:: Listed records

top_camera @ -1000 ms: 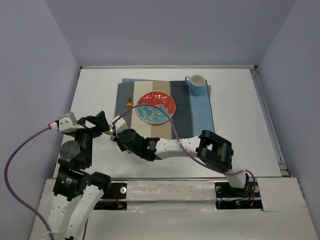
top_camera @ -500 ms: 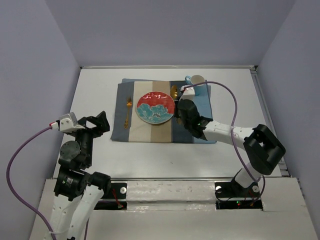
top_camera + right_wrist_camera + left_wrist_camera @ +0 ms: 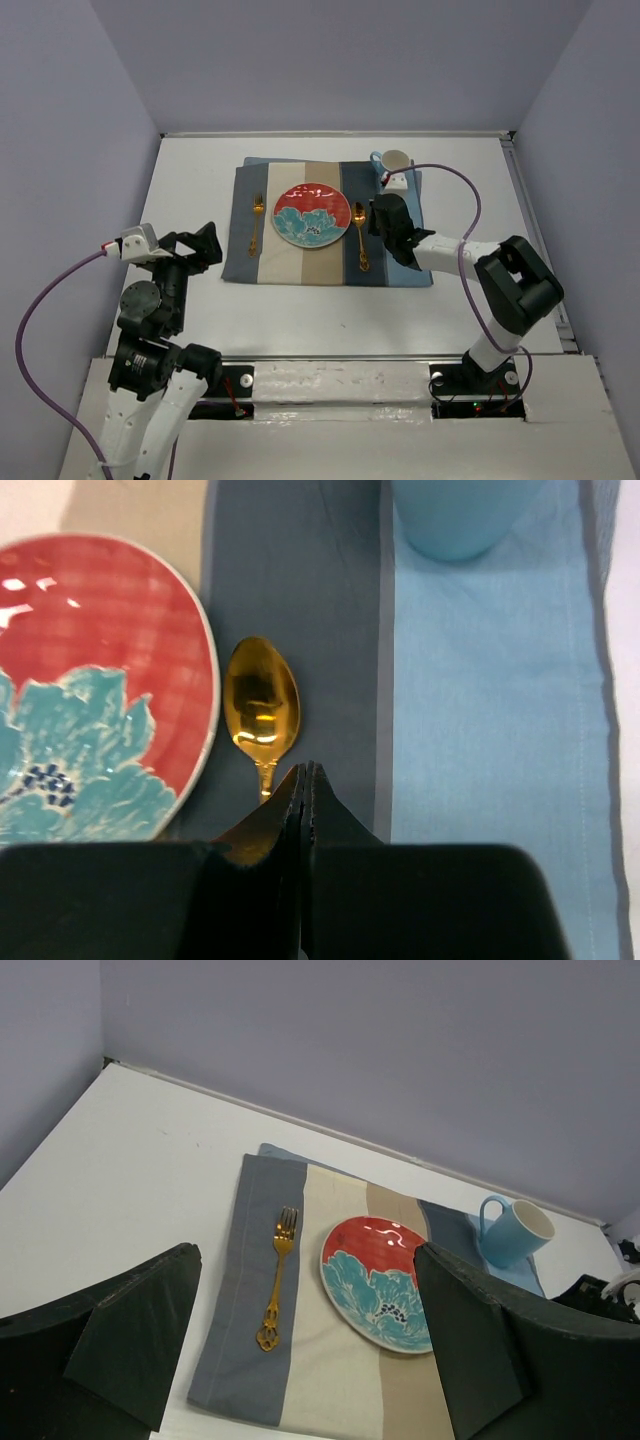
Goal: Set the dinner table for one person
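Note:
On the white dinner table (image 3: 195,175) lies a striped placemat (image 3: 300,258). It carries a red and teal plate (image 3: 311,213), a gold fork (image 3: 256,222) to the plate's left and a gold spoon (image 3: 359,236) to its right. A blue mug (image 3: 394,168) stands at the mat's far right corner. My right gripper (image 3: 371,218) is shut and empty, just right of the spoon. In the right wrist view the gripper (image 3: 305,770) hovers over the handle of the spoon (image 3: 261,705). My left gripper (image 3: 205,245) stands open off the mat's left edge, facing the fork (image 3: 277,1280) and plate (image 3: 375,1280).
Lavender walls close in the table on the left, back and right. A metal rail (image 3: 535,240) runs along the right edge. The right arm's purple cable (image 3: 470,205) arcs above the mat's right side. The mug (image 3: 465,515) is just ahead of the right fingers.
The right arm swung from beside the left gripper across to the right of the plate. The fork and then the spoon appeared lying on the mat. The left arm stayed put.

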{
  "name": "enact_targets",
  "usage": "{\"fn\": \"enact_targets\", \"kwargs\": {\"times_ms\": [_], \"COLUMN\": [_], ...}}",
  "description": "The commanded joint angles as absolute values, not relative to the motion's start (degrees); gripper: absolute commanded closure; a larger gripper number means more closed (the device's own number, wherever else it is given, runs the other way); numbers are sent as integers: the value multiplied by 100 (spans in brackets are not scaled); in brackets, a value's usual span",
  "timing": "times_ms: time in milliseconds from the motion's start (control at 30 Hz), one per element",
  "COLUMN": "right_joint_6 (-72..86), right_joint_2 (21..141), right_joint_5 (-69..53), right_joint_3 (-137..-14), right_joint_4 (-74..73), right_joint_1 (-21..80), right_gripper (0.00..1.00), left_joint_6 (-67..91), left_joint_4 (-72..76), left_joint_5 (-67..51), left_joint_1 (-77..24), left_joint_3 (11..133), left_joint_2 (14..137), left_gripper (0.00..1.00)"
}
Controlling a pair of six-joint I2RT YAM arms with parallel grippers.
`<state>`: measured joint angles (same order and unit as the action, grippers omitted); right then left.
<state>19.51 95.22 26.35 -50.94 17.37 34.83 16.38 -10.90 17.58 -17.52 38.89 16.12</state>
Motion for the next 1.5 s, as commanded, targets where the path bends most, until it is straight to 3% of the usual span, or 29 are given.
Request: {"fn": "enact_targets", "kwargs": {"times_ms": [0,267,533,867,1300,1467], "right_joint_6": [1899,1942,2232,2276,2259,2285], "right_joint_2": [9782,10116,10335,10529,10714,10749], "right_joint_5": [2391,2268,1661,1793,2346,2654], "right_joint_3": [-5343,-5677,-5669,-5625,-5809,-5871], "right_joint_4": [2109,1820,1292,994,668,475], "right_joint_1": [3384,3331,3331,3674,3779,3832], "right_gripper": [100,99,70,71,85,77], "left_joint_6": [1564,1547,1547,1556,1556,1556], "left_joint_4": [-765,-756,-756,-747,-747,-747], "left_joint_5": [1696,1688,1644,1582,1564,1564], "left_joint_1": [-1723,-1723,-1714,-1723,-1723,-1723], "left_joint_3": [3841,3841,3841,3841,3832,3832], "left_joint_2": [1731,1819,1863,1863,1828,1837], "left_gripper": [1,1,1,1,1,1]}}
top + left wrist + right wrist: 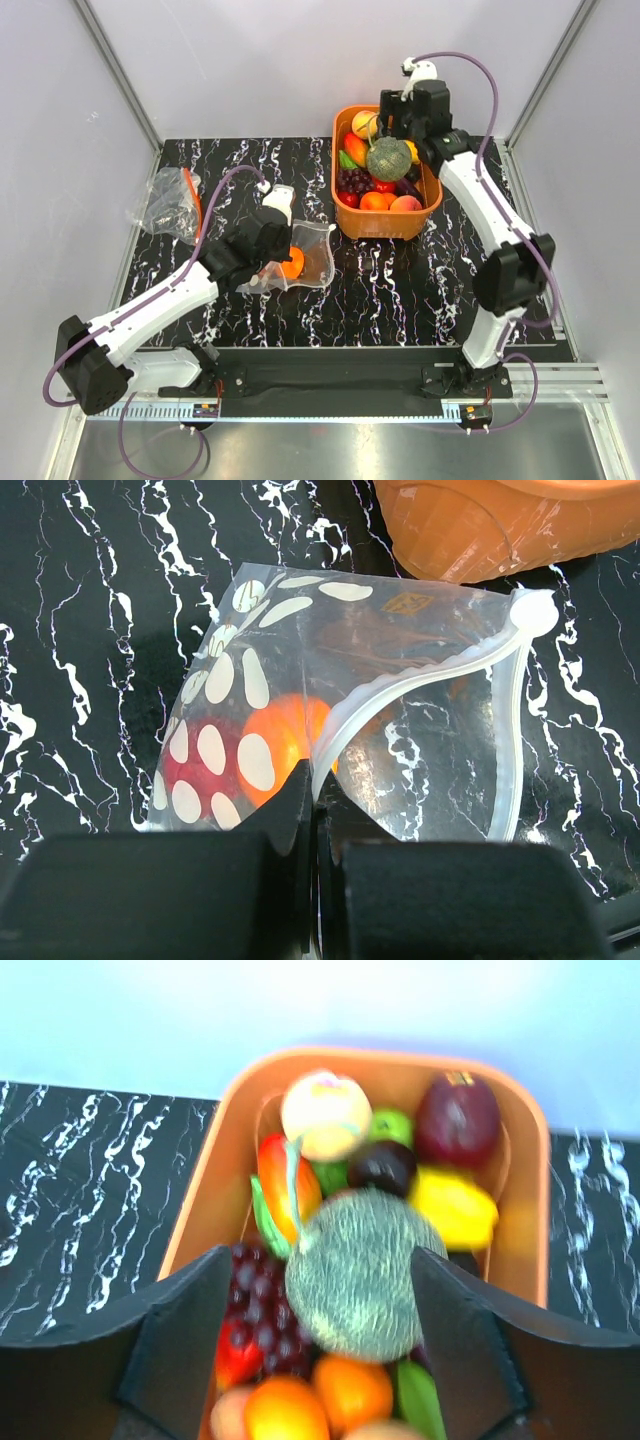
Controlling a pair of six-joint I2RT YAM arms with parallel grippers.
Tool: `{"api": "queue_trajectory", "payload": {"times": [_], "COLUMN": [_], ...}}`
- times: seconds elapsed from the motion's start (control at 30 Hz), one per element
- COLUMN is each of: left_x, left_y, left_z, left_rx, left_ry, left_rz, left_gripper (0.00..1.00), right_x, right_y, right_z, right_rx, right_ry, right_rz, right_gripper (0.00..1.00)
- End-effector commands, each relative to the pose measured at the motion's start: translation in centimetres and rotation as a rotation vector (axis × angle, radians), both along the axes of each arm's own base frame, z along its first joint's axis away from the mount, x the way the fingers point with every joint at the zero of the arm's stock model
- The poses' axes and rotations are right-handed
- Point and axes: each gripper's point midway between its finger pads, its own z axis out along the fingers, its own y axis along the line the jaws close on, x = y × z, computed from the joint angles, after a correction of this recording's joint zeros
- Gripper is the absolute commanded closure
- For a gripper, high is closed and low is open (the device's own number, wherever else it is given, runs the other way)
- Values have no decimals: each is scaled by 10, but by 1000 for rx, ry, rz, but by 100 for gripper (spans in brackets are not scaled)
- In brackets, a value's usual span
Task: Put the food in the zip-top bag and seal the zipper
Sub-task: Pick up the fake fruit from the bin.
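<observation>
The zip-top bag (312, 252) (440, 770) lies on the black marbled table, its mouth held apart. Inside it are an orange round fruit (292, 263) (285, 735) and a small red fruit (185, 775). My left gripper (272, 272) (315, 780) is shut on the bag's edge at the pale zipper (400, 687). My right gripper (385, 140) (322, 1255) hangs over the orange basket (385, 228) (195, 1200). Its jaws stand open on either side of the green netted melon (388, 158) (355, 1275), with a gap on the left side.
The basket (480, 530) holds several more toy fruits: purple grapes (255, 1300), a yellow one (455, 1205), oranges (350, 1390). A crumpled clear plastic bag (170, 205) lies at the table's back left. White walls and metal frame posts enclose the table.
</observation>
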Motion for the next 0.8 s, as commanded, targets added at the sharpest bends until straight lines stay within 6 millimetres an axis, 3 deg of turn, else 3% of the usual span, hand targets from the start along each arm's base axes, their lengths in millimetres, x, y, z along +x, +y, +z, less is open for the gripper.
{"api": "queue_trajectory", "payload": {"times": [0.0,0.03,0.07,0.1,0.17,0.2,0.27,0.3,0.53,0.63,0.77], "left_x": [6,7,7,8,8,9,9,9,10,11,11], "left_y": [-2,-2,-2,-3,-3,-4,-4,-4,-3,-3,-3], "left_z": [18,19,18,19,18,17,16,16,12,12,13], "left_rx": [-42,-44,-41,-43,-38,-35,-30,-29,-19,-15,-18], "left_ry": [-55,-59,-55,-57,-55,-53,-54,-53,-52,-50,-53], "left_rz": [7,8,8,6,5,4,1,5,7,7,9], "left_gripper": [100,100,100,100,100,100,100,100,100,100,100], "right_x": [26,32,37,46,53,59,65,69,73,67,59], "right_y": [23,26,28,30,40,47,55,58,50,50,57], "right_z": [-28,-22,-24,-39,-38,-56,-60,-78,-118,-121,-106], "right_rx": [-85,-88,-104,-116,-113,-119,-119,-132,-225,-243,-205], "right_ry": [40,20,14,33,21,51,55,84,160,165,132], "right_rz": [133,144,156,160,211,232,278,288,297,327,360], "right_gripper": [23,24,25,28,31,32,32,32,32,32,34]}}
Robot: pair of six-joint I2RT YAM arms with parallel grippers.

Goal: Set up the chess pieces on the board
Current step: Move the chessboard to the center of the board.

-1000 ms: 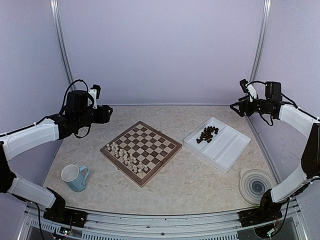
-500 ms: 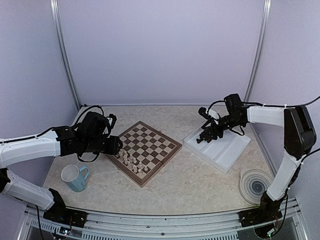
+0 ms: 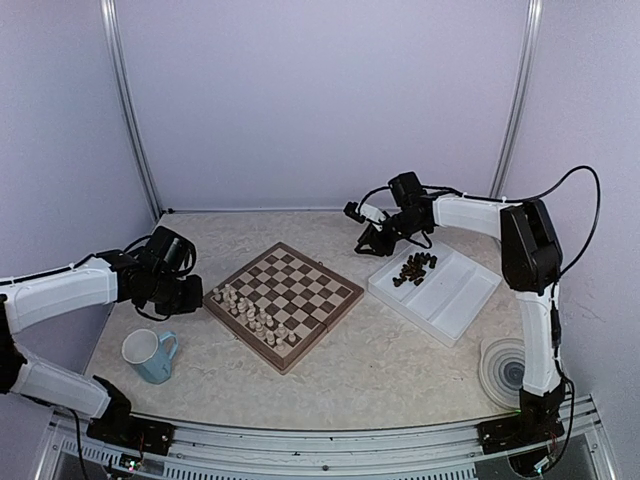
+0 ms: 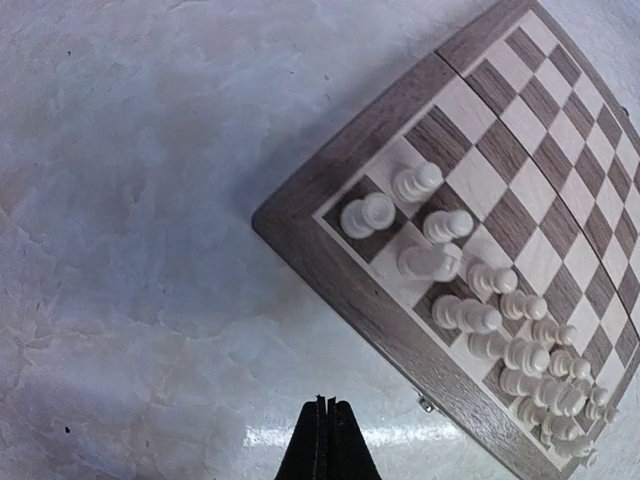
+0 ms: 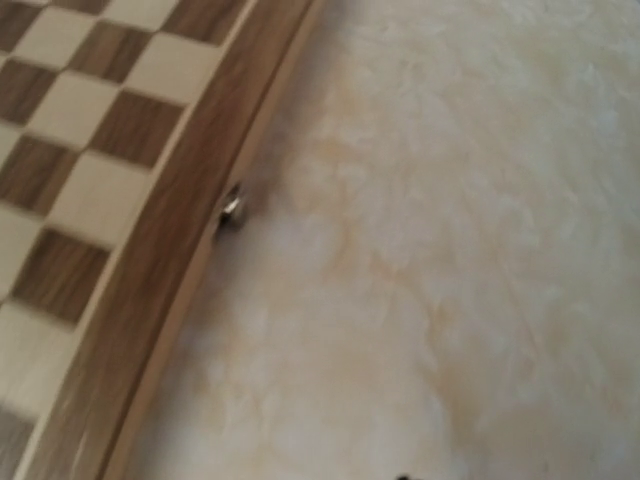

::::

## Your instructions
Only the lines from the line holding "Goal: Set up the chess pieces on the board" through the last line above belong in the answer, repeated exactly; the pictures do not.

## Answer area
Goal: Set up the chess pieces on the board
Current step: Move the chessboard to the center of the board.

-1000 ms: 
-500 ms: 
+0 ms: 
+0 ms: 
+0 ms: 

No more output is expected for this exercise.